Se dirigió directamente a la casa de Navarro y habló con el sobre las condiciones. En un pueblo tan pequeño, la ventaja es que prácticamente todos conocen a todo el mundo y a él lo había visto crecer. Le gustó que Juan tuviera iniciativa en ir a buscarle, pues la mayoría no le dirigían mucho la palabra por lo arisco que era. El viejo conocía su defecto, pero en su mente franquista, no tenía ninguna intención de cambiarlo para lo que le quedara de vida.

– Muchacho, si haces bien tu trabajo, podrás hacerlo hasta que consiga vender el terreno o se me mueran las marranas.- Juan no pudo aguantar la risa.- Son mis marranas y las tengo un cariño especial. Más que a algunos vecinos y familiares. Ahora, también te digo que como se mueran por tu culpa, perderás el trabajito y un cuarenta por ciento de las ganancias totales. ¿Aceptas el trato, esmirriao?- y le extendió la mano.

– Trato hecho.- contestó Juan, extendiendo su mano para confirmar su acuerdo. Cuidar de unas marranas no podía ser tan difícil, ¿no?

 

Esa misma tarde, Juan y el Sr. Navarro, quedaron en su pequeña granja. Allí le explicó todo lo que necesitaba saber sobre su trabajo. Le mostró el cobertizo donde guardaba la mayoría de las herramientas y utensilios. Las que eran para el arado ni siquiera iba a tocarlas, pero ahí estaban. Pero por supuesto, lo que más le llamó la atención fueron las veinticuatro cerdas que tenía en la pocilga, donde el hedor de la mierda era puro y difícil de olvidar. Incluso a las horas de salir de allí, ese olor se quedaba incrustado en las fosas nasales. Las cerdas estaban bien criadas, algunas más gordas que otras, pero todas bien hermosas.
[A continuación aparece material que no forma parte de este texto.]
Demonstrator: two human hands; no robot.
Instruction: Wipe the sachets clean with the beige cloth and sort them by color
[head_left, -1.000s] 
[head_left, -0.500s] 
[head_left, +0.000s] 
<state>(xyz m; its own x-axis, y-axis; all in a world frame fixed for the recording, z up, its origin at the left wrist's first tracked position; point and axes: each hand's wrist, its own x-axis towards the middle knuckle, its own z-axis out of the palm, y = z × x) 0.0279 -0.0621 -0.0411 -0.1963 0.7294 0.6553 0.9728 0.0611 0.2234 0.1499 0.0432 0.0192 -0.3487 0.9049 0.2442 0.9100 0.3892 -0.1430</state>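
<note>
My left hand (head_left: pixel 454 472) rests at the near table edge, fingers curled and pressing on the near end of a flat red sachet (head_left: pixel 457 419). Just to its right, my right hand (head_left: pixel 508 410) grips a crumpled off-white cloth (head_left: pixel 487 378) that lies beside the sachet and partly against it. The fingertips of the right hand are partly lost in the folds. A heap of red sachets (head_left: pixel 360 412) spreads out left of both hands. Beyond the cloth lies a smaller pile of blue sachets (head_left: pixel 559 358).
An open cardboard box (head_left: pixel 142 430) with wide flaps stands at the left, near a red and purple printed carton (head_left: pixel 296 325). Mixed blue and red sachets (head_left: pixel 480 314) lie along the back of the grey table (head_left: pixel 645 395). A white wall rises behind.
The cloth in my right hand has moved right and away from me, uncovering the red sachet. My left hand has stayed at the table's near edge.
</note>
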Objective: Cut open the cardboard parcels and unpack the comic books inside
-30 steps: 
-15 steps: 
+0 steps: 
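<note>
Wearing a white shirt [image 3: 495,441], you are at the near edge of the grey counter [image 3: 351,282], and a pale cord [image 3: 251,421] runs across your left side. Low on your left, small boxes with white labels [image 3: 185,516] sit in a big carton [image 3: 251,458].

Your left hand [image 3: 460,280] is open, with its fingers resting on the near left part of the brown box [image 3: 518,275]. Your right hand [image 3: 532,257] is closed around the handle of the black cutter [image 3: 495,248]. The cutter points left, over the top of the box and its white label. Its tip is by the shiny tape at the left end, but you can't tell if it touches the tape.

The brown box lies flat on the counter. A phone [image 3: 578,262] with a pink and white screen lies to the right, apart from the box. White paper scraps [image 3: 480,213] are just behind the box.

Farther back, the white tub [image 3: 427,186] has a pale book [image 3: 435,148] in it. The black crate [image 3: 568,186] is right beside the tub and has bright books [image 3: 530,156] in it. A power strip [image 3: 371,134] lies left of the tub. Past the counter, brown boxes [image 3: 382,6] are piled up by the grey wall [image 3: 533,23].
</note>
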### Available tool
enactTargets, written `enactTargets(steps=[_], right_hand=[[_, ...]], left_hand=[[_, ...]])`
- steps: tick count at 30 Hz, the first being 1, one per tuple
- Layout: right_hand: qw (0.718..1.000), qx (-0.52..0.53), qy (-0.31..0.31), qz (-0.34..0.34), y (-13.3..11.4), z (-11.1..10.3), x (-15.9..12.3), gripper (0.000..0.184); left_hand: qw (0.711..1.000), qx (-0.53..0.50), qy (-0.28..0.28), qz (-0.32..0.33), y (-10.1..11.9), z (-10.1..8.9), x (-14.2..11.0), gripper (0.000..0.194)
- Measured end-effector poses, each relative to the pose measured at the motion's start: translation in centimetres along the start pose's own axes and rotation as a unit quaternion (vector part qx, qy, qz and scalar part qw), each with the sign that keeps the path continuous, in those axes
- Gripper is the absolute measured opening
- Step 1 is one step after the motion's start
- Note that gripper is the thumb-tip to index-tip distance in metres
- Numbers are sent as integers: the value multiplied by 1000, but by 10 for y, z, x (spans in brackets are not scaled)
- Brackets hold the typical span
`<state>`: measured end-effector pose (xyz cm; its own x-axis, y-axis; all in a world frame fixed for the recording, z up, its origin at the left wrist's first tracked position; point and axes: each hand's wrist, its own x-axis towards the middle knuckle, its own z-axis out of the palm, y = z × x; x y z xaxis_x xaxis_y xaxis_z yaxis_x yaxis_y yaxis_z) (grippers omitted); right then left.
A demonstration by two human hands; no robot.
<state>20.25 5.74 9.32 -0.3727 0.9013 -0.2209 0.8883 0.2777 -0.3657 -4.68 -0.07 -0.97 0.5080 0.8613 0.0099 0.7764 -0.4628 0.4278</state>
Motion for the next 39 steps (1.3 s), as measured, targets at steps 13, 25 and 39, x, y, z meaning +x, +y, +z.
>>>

Una de sus obligaciones sería sacarlas a pasear dentro de un cercado para mantenerlas en forma y el se reía por dentro pensando en que eran jamones caminantes. ¿Serían obedientes estas marranas? Ni idea, aún quedaba tiempo para descubrirlo.

Cuando el viejo terminó de darle las instrucciones sobre las tareas que le encomendaba, introdujo su mano en el bolsillo del pantalón y le sacó un juego de llaves que llevaba una oveja naranja como llavero para distinguirlas.

– Aquí tienes, chico. Las llaves de lo que me queda de granja.- Juan las cogió y guardó en el vaquero.- Creo que me he explicado con suficiente claridad sobre todo lo que quiero que hagas aquí. Si te surge alguna duda, puedes llamarme al mismo número que te dí esta mañana. No te molestes en mandarme mensajes. No se abrirlos, contestarlos ni borrarlos.

– Nunca he cuidado de ninguna granja y menos de unas cerdas, pero le prometo, Sr. Navarro, que lo haré lo mejor posible. No le defraudaré.

El Sr. Navarro le miró enarcando la ceja derecha y dejó escapar una sonrisa.

– Espero no haberme equivocado al depositar mi confianza en tí. No sabes cuan importantes son estas marranas para mí. Son las últimas que mi señora crió antes de fallecer. No hará falta que te vuelva a repetir lo que sucederá si a mis animales les pasa algo por tu culpa.

– No, señor. Todo me quedó clarísimo. Más claro que el agua del río del que bebemos para saciar nuestra sed. (Ni el mismo se creyó esta cursilada)

– Bueno, chico, me marcho.- El viejo salió por la puerta principal y Juan se quedó atento para escuchar el arranque del motor del Land Rover. Cuando el sonido del vehículo se perdió en la distancia, lo primero que hizo fue acordarse de su colega Pedro. Le envió un mensaje con la buena nueva del trabajo conseguido y el otro no tardó en contestarle.